서평: R을 이용한 누구나하는 통계 분석

R을 이용한 누구나 하는 통계분석은 책의 저자가 서문에 적었듯이 잘 만들어진 R cookbook입니다. 그렇기에 통계적 방법에 대한 설명이 체계적으로 나열되고, 결과에 대한 분석도 빠지지 않고 잘 설명되어있습니다. 개인적으로는 쿡북으로 유명한 오라일리에서 나온 R cookbook 책보다 훨씬 가치가 있다고 생각이 드는 책입니다. 특히 이 책의 전반부에서 나오는 다양한 환경에서의 평균 비교(paired, two-sample, non-parametric) 방법에 대한 구성이나 예제는 다른 어떤 책보다 잘 되어있다고 생각이 듭니다.

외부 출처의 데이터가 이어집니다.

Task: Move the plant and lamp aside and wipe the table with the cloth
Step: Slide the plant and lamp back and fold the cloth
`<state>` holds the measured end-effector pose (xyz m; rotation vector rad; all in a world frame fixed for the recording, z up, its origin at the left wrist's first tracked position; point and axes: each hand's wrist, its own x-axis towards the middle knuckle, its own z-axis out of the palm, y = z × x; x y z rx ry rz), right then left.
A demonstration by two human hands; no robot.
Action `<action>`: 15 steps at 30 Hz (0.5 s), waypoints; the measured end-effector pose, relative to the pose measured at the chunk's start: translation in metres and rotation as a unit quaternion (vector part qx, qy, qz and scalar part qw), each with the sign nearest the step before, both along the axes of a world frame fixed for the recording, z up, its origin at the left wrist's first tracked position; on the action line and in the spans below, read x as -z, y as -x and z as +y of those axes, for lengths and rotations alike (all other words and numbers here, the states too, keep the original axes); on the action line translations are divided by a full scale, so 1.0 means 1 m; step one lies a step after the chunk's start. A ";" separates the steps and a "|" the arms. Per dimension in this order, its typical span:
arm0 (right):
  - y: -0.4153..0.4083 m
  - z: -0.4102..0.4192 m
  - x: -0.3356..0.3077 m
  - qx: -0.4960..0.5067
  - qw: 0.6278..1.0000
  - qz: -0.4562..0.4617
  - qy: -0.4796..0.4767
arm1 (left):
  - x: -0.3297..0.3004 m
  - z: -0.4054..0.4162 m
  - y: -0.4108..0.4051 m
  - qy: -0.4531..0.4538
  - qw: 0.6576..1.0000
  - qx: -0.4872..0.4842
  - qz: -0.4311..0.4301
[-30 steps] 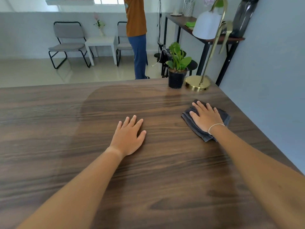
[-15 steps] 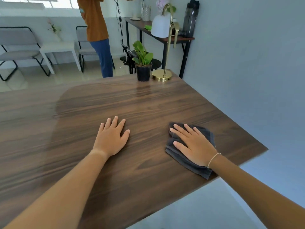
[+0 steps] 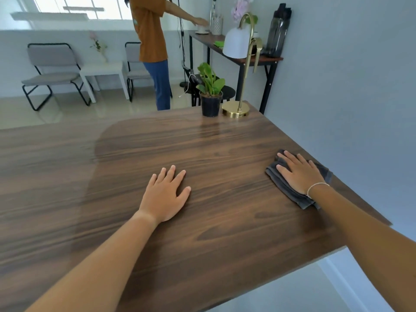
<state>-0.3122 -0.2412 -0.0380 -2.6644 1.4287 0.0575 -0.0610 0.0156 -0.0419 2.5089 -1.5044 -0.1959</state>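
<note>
Wood grain runs across the whole tabletop (image 3: 225, 154), and toward its left side a paler band meets a darker patch; whether that marks a wiped area or just glare, you cannot tell. Your left hand (image 3: 167, 194) lies flat near the middle, fingers spread, holding nothing, seemingly bracing you. Further right, at the far edge, the plant (image 3: 210, 95) stands upright in its black pot, with the lamp (image 3: 242, 70) just beside it, its brass base close to the far right corner. Both look already moved aside, so that part of the job appears done. Your right hand (image 3: 299, 173) presses open-palmed on the folded grey cloth (image 3: 290, 190), which lies at the right edge, fingers splayed over it, not gripping. Wiping seems under way here, and the middle, the left side and the near edge probably remain for you to cover.
</note>
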 end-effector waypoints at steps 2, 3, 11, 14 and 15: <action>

하지만 어떤 모델을 R로 구현할때 모델의 가정이나 모델 수식을 적지 않거나 가볍게 다루는 점은 아쉬웠습니다. 예를들어 제일 마지막 챕터에서는 원하는 검정력(power)을 얻기 위해 필요한 표본수를 설명하는데 뜻밖에도 검정력에 대한 정의는 짚어주지 않습니다. 이런점은 기초 통계학을 R로 설명한 다른 책(예를들어 R을 이용한 통계 프로그래밍 기초)에서는 보통 수식이나 기본 개념을 꼭 복습하고 시작한다는 점을 생각해 볼 때 아쉬운 점입니다. 그렇기에 이 책의 독자는 몇가지 조건을 만족해야합니다. 일단 다뤄지는 주제(기술통계, 회귀분석, 분산분석 등)에 대해 기본적인 통계지식을 사전에 갖고 있어야합니다. 두번째로는 R을 이미 알고 있어야합니다. 이런 조건이 너무 빡빡해 보이기는 하지만 의외로 이책이 벌써 3쇄까지 나왔다는 것만 봐도 그런 상황에 있는 독자가 많다는 것을 의미합니다.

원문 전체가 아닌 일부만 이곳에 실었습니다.